Copy the full listing, changing nothing.

╭─ Data for this task

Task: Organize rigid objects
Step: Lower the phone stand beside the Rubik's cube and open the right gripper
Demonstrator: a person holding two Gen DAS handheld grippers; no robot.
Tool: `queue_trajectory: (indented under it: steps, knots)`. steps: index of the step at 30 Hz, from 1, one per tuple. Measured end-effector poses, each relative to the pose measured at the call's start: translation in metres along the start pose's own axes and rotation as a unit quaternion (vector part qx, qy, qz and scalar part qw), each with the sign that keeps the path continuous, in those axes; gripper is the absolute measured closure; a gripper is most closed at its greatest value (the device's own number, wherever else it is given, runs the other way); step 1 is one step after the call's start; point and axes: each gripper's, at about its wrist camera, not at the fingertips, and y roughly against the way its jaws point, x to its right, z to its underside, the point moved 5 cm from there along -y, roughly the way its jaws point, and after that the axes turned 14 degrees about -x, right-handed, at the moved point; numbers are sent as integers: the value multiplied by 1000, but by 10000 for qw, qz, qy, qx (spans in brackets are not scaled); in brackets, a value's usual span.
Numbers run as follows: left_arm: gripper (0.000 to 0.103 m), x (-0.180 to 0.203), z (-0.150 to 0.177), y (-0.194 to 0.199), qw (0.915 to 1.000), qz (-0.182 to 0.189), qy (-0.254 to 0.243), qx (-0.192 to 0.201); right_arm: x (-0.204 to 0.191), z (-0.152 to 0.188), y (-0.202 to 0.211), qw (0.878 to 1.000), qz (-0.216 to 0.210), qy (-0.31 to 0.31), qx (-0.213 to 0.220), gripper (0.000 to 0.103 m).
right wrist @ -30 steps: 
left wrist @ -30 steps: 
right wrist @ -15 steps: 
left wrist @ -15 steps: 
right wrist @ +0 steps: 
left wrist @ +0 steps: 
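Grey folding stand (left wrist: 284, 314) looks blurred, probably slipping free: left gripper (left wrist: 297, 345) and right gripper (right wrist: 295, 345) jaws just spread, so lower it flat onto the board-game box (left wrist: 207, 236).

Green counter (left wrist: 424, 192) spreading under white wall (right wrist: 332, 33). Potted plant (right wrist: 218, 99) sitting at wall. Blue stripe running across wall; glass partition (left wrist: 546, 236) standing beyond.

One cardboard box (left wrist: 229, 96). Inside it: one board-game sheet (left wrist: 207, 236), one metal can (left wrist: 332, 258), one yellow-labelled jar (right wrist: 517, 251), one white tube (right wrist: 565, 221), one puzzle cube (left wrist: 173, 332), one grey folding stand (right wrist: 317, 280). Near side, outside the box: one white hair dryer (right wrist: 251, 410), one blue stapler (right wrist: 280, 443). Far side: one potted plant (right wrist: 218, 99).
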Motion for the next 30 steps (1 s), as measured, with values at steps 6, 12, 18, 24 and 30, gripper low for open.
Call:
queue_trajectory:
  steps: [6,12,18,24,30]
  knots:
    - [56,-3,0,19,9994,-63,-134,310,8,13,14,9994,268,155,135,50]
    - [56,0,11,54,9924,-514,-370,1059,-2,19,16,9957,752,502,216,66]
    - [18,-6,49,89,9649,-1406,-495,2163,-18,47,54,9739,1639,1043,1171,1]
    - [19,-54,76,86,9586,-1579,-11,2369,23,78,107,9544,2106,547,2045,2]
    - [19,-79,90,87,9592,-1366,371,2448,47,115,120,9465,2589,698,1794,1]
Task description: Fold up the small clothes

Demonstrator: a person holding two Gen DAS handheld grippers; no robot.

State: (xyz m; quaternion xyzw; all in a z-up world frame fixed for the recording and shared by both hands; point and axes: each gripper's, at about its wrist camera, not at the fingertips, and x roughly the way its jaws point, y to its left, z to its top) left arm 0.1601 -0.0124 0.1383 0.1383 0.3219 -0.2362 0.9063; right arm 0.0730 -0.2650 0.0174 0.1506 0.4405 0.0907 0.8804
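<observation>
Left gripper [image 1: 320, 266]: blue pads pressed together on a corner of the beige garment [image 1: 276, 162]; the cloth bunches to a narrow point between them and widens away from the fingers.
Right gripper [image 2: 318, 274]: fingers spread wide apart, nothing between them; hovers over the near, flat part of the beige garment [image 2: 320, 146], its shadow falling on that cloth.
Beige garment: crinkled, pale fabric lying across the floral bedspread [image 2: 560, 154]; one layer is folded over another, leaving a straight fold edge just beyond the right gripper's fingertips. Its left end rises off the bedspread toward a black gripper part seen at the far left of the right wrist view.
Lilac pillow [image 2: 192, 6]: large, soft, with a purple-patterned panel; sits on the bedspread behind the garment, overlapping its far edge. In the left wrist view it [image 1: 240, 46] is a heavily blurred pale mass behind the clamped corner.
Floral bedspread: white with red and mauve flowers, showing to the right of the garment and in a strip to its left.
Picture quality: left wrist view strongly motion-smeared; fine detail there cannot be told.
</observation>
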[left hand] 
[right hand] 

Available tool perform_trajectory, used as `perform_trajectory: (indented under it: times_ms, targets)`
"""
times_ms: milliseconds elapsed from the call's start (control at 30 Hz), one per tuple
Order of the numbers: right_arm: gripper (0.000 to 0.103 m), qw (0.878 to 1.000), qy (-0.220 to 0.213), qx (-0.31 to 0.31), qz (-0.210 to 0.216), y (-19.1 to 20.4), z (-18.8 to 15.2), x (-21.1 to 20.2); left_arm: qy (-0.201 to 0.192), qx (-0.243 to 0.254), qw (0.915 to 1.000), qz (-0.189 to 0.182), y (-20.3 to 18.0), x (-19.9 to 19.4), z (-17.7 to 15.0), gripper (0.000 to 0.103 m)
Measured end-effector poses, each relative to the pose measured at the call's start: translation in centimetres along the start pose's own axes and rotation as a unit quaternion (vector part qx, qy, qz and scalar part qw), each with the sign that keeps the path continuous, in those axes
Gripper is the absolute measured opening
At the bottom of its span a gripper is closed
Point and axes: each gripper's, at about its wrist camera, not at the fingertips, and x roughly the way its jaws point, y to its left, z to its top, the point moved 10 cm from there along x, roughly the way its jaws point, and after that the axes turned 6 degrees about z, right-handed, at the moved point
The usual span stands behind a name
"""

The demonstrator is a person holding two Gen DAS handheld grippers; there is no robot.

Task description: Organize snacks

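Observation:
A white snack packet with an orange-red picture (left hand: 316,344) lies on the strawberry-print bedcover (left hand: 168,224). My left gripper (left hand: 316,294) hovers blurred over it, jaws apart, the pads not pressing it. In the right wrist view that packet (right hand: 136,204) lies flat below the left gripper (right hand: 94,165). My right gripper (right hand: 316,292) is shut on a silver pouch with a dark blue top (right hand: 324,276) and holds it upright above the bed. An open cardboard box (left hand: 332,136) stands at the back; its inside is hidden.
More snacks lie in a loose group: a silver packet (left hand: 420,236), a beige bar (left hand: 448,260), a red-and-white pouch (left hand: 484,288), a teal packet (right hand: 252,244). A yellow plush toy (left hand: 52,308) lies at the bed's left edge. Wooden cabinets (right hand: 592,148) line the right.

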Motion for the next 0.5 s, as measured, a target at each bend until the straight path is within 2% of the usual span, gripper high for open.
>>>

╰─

Solved exercise.
Task: Organize rigid objects
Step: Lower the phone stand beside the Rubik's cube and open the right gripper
Demonstrator: a person holding two Gen DAS handheld grippers; no robot.
Tool: `queue_trajectory: (indented under it: steps, knots)`. steps: index of the step at 30 Hz, from 1, one per tuple. Measured end-effector poses, each relative to the pose measured at the call's start: translation in metres along the start pose's own axes and rotation as a unit quaternion (vector part qx, qy, qz and scalar part qw), each with the sign that keeps the path continuous, in those axes; gripper is the absolute measured closure; a gripper is most closed at its greatest value (the device's own number, wherever else it is given, runs the other way); step 1 is one step after the call's start; point and axes: each gripper's, at about its wrist camera, not at the fingertips, and y roughly against the way its jaws point, x to its right, z to its underside, the point moved 5 cm from there along -y, roughly the way its jaws point, and after that the axes turned 14 degrees about -x, right-handed, at the moved point; numbers are sent as integers: the value multiplied by 1000, but by 10000 for qw, qz, qy, qx (spans in brackets are not scaled); in brackets, a value's usual span.
Numbers run as follows: left_arm: gripper (0.000 to 0.103 m), x (-0.180 to 0.203), z (-0.150 to 0.177), y (-0.194 to 0.199), qw (0.915 to 1.000), qz (-0.182 to 0.189), qy (-0.254 to 0.243), qx (-0.192 to 0.201); right_arm: x (-0.204 to 0.191), z (-0.152 to 0.188), y (-0.202 to 0.211), qw (0.878 to 1.000), qz (-0.216 to 0.210), qy (-0.31 to 0.31), qx (-0.213 to 0.220), gripper (0.000 to 0.103 m).
right wrist @ -30 steps: 
left wrist @ -30 steps: 
right wrist @ -15 steps: 
left wrist @ -15 steps: 
right wrist @ +0 steps: 
left wrist @ +0 steps: 
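Grey folding stand (left wrist: 284, 314) looks blurred, probably slipping free: left gripper (left wrist: 297, 345) and right gripper (right wrist: 295, 345) jaws just spread, so lower it flat onto the board-game box (left wrist: 207, 236).

Green counter (left wrist: 424, 192) spreading under white wall (right wrist: 332, 33). Potted plant (right wrist: 218, 99) sitting at wall. Blue stripe running across wall; glass partition (left wrist: 546, 236) standing beyond.

One cardboard box (left wrist: 229, 96). Inside it: one board-game sheet (left wrist: 207, 236), one metal can (left wrist: 332, 258), one yellow-labelled jar (right wrist: 517, 251), one white tube (right wrist: 565, 221), one puzzle cube (left wrist: 173, 332), one grey folding stand (right wrist: 317, 280). Near side, outside the box: one white hair dryer (right wrist: 251, 410), one blue stapler (right wrist: 280, 443). Far side: one potted plant (right wrist: 218, 99).
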Motion for the next 30 steps (1 s), as measured, with values at steps 6, 12, 18, 24 and 30, gripper low for open.
Call:
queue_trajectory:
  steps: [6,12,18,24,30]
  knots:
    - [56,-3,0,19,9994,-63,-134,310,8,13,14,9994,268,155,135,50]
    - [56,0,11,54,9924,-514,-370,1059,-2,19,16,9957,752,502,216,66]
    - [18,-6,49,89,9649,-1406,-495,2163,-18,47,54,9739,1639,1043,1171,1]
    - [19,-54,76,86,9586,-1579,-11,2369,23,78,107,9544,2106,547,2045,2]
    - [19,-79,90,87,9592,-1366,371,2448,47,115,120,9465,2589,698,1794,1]
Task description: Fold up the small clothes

Demonstrator: a person holding two Gen DAS handheld grippers; no robot.

State: (xyz m; quaternion xyzw; all in a z-up world frame fixed for the recording and shared by both hands; point and axes: each gripper's, at about its wrist camera, not at the fingertips, and x roughly the way its jaws point, y to its left, z to its top) left arm 0.1601 -0.0124 0.1383 0.1383 0.3219 -0.2362 0.9063; right arm 0.0730 -0.2650 0.0174 0.1506 0.4405 0.0907 0.8804
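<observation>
Left gripper [image 1: 320, 266]: blue pads pressed together on a corner of the beige garment [image 1: 276, 162]; the cloth bunches to a narrow point between them and widens away from the fingers.
Right gripper [image 2: 318, 274]: fingers spread wide apart, nothing between them; hovers over the near, flat part of the beige garment [image 2: 320, 146], its shadow falling on that cloth.
Beige garment: crinkled, pale fabric lying across the floral bedspread [image 2: 560, 154]; one layer is folded over another, leaving a straight fold edge just beyond the right gripper's fingertips. Its left end rises off the bedspread toward a black gripper part seen at the far left of the right wrist view.
Lilac pillow [image 2: 192, 6]: large, soft, with a purple-patterned panel; sits on the bedspread behind the garment, overlapping its far edge. In the left wrist view it [image 1: 240, 46] is a heavily blurred pale mass behind the clamped corner.
Floral bedspread: white with red and mauve flowers, showing to the right of the garment and in a strip to its left.
Picture quality: left wrist view strongly motion-smeared; fine detail there cannot be told.
</observation>
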[left hand] 
[right hand] 

Available tool perform_trajectory, used as `perform_trajectory: (indented under it: times_ms, targets)`
"""
times_ms: milliseconds elapsed from the call's start (control at 30 Hz), one per tuple
Order of the numbers: right_arm: gripper (0.000 to 0.103 m), qw (0.878 to 1.000), qy (-0.220 to 0.213), qx (-0.31 to 0.31), qz (-0.210 to 0.216), y (-19.1 to 20.4), z (-18.8 to 15.2), x (-21.1 to 20.2); left_arm: qy (-0.201 to 0.192), qx (-0.243 to 0.254), qw (0.915 to 1.000), qz (-0.189 to 0.182), y (-20.3 to 18.0), x (-19.9 to 19.4), z (-17.7 to 15.0), gripper (0.000 to 0.103 m)
Measured end-effector poses, each relative to the pose measured at the call's start: translation in centimetres along the start pose's own axes and rotation as a unit quaternion (vector part qx, qy, qz and scalar part qw), each with the sign that keeps the path continuous, in those axes
Gripper is the absolute measured opening
At the bottom of its span a gripper is closed
Point and axes: each gripper's, at about its wrist camera, not at the fingertips, and x roughly the way its jaws point, y to its left, z to its top, the point moved 10 cm from there along x, roughly the way its jaws point, and after that the axes turned 6 degrees about z, right-handed, at the moved point
The usual span stands behind a name
"""

The demonstrator is a person holding two Gen DAS handheld grippers; there is no robot.

Task description: Organize snacks

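Observation:
A white snack packet with an orange-red picture (left hand: 316,344) lies on the strawberry-print bedcover (left hand: 168,224). My left gripper (left hand: 316,294) hovers blurred over it, jaws apart, the pads not pressing it. In the right wrist view that packet (right hand: 136,204) lies flat below the left gripper (right hand: 94,165). My right gripper (right hand: 316,292) is shut on a silver pouch with a dark blue top (right hand: 324,276) and holds it upright above the bed. An open cardboard box (left hand: 332,136) stands at the back; its inside is hidden.
More snacks lie in a loose group: a silver packet (left hand: 420,236), a beige bar (left hand: 448,260), a red-and-white pouch (left hand: 484,288), a teal packet (right hand: 252,244). A yellow plush toy (left hand: 52,308) lies at the bed's left edge. Wooden cabinets (right hand: 592,148) line the right.
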
Motion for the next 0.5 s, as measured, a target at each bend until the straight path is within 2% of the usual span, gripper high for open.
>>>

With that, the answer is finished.